PROBLEM REQUIREMENTS =>
State, as a number alone, how many lines of the data contain the string "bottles".

DATA SHOWN =>

┌──

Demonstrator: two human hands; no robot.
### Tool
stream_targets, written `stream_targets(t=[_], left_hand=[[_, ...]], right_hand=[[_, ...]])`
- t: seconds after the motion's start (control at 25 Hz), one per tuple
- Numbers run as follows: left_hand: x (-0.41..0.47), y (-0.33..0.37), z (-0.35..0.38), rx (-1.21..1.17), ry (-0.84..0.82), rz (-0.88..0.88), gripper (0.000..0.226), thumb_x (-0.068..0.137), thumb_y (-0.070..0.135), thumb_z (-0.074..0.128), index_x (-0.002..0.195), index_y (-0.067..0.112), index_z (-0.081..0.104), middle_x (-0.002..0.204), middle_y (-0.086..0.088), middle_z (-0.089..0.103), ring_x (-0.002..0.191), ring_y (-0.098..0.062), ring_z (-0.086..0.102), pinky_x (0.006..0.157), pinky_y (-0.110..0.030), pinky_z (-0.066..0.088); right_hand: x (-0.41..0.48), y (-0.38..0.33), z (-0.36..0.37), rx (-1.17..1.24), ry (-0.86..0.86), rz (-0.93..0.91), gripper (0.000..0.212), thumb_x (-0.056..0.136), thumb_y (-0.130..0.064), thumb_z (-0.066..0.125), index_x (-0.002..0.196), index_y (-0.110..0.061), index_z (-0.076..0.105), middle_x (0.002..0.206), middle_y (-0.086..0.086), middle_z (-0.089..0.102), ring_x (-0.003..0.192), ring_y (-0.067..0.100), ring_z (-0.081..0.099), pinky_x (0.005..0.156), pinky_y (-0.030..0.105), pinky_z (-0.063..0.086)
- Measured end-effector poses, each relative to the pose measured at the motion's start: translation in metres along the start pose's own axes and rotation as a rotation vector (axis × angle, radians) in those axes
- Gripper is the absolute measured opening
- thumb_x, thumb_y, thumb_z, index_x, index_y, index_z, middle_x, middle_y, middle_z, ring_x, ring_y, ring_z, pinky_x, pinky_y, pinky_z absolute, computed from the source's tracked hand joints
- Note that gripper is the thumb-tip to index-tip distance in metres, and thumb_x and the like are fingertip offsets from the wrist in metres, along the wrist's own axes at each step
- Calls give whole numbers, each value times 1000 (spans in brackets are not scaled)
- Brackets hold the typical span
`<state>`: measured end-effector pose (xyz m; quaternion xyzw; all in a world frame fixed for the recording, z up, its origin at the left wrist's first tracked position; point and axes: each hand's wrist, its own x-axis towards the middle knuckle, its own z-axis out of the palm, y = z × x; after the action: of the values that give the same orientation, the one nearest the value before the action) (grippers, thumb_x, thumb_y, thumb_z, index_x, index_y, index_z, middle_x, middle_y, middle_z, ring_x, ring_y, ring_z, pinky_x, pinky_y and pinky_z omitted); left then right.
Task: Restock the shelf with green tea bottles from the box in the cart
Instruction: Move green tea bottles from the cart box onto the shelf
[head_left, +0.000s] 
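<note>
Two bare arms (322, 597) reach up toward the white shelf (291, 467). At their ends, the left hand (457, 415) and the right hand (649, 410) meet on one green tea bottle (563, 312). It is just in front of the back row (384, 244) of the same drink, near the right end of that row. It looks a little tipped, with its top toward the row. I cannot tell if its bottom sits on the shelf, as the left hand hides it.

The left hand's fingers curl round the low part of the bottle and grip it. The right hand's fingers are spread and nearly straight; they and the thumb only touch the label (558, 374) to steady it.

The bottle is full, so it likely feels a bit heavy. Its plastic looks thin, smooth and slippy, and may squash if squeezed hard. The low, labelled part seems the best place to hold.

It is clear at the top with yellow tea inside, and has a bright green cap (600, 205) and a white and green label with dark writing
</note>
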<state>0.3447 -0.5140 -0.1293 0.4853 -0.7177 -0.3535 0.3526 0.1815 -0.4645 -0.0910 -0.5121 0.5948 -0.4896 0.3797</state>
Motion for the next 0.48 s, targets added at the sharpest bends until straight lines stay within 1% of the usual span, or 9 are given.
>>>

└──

RESPONSE TO THIS TASK =>
2